向こうはアディラ達に気づいている。そして、炎華は敵の背後を取る形だ!
「正に絶好のチャンスね!年貢の納め時よ、冒険者共!デザート・ラン……」
アディラが砂の魔法を放とうとした、その瞬間、彼女の足元に紫色の魔法陣が浮かび上がった。毒々しい見た目の魔法陣からは、漆黒の鎖が飛び出して、あっという間に少女全員の足を拘束してしまった。それは当然、逆側に居た炎華も例外ではない。
「何コレ!?全然解けない……」
「……こうなったら、魔法でこの鎖を破壊するしかないようね!」
混乱する風歌を他所に、アディラは脚を多少傷つけてでも、巻き付く鎖を破壊するつもりらしい。
だが、令嬢の手に集まっていた砂は、サラサラと溢れ落ちた。アディラ、風歌、そして蒼蘭と炎華までもが胸を押さえて苦しみ出した。
「まさか……『毒』!?」
鎖から滲み出す、ドス黒い液体と、このフロア内に充満し始めた紫色のガス。呼吸困難の原因はこの二つだ。

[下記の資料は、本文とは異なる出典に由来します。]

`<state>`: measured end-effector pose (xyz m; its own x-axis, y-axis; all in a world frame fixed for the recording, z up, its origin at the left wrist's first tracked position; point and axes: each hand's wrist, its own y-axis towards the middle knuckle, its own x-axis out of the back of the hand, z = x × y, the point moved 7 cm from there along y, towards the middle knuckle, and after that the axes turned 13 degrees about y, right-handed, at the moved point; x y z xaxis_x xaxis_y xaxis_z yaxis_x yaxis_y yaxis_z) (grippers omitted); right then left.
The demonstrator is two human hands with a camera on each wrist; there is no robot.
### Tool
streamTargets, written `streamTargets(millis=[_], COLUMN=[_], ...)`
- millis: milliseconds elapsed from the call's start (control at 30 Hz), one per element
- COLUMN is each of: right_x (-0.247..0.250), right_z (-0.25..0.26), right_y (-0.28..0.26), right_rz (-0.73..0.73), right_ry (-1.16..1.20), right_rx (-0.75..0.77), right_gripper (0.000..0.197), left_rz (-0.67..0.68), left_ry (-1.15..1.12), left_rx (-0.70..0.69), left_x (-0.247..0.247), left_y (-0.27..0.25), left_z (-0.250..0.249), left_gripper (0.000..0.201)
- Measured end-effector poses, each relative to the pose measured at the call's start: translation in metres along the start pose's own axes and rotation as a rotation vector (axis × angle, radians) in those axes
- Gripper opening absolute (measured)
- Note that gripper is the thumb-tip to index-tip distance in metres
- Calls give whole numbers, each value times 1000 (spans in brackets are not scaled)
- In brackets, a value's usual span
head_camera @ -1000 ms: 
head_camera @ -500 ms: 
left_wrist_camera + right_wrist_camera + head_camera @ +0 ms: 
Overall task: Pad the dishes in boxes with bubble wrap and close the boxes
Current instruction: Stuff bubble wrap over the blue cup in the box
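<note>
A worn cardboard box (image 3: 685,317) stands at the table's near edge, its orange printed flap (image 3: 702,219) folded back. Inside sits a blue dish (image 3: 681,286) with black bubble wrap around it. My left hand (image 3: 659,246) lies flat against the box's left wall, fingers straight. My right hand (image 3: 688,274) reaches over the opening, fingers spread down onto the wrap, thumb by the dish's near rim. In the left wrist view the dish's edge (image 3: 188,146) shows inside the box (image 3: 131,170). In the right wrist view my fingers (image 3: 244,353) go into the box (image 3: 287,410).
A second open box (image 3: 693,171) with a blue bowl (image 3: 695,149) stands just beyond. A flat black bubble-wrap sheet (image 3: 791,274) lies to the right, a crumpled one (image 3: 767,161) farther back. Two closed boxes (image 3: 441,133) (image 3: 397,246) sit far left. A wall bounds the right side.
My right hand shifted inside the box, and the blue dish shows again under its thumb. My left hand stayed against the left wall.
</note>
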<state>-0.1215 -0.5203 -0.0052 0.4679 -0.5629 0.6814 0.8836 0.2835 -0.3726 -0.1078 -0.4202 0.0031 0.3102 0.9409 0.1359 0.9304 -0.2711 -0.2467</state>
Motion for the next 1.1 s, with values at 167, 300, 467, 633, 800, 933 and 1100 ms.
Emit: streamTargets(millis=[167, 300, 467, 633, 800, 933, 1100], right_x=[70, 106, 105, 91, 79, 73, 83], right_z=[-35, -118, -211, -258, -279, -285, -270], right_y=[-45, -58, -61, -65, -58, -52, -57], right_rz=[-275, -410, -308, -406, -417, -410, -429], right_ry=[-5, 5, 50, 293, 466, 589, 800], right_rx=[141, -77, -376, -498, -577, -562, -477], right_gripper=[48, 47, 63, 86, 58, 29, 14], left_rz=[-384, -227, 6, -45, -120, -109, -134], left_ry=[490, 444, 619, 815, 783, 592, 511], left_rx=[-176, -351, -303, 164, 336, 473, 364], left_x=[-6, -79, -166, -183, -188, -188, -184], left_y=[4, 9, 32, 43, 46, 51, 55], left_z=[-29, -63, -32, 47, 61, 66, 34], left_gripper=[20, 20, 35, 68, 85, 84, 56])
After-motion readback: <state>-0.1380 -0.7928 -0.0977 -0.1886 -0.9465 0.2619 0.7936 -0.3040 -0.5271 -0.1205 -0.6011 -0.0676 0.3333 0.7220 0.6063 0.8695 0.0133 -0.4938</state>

「『呪術師ノエル』、それが私の名前。そして、私の毒が貴女達をここで殺す」
呪術師の少女がそう告げると、杖を掲げて怪しげな呪文を唱え始める。
「ッッ?カハッ、ク……ケホッ……」
「あ……グハッ……」
喉元を抑えて、次々に学園の生徒達が地に伏した。毒霧が濃くなり、鎖の締め付けが力を増したのだ。いよいよ本格的に毒殺にかかった、と言う訳である。
(クソッ、罠を張って待ち構えてたのか……!)
朦朧とする意識の中、蒼蘭は敵の術中に嵌った事を悔やんでいた。辛うじてまだ立っていられるが、それも後数秒が限界だ。視界がぼやけているのは、霧の所為だけではあるまい。全身から力が抜け、意識が遠のくのを自覚した。
(しっかりして、蒼蘭ちゃん!)
蒼蘭の耳元で囁く声があった。彼女を背後から抱き抱え、直立の姿勢をキープさせる者が居た。
(聖……?もしかして、貴女は平気なの?)
(うん。でも、そのまま小声をキープしてて。まだ、私に毒も呪いも効いて無いこと、気づかれてないから)
よく見たら足元の鎖も千切れており、本当に効いてない様だ。そしてこの状況、蒼蘭は身長が低いため、聖が背後から覆い被さっている風にも見える。更に、毒霧のお陰で視界が悪い。それ故に、相手は蒼蘭達の状況に気づいていないのだ。
(『ブレイク・ポイズン』)
聖が解毒魔法をかけて、蒼蘭の身体を回復させた。そして、魔法をかけた彼女の手が蒼蘭の身体を滑りながら移動し……
(ひ、聖?一体何を……!?)
蒼蘭のたわわな果実を揉みはじめたのだ。
(ご、ごめん、蒼蘭ちゃん!でも、今の状況を解決出来るの、蒼蘭ちゃんしか居ないから……。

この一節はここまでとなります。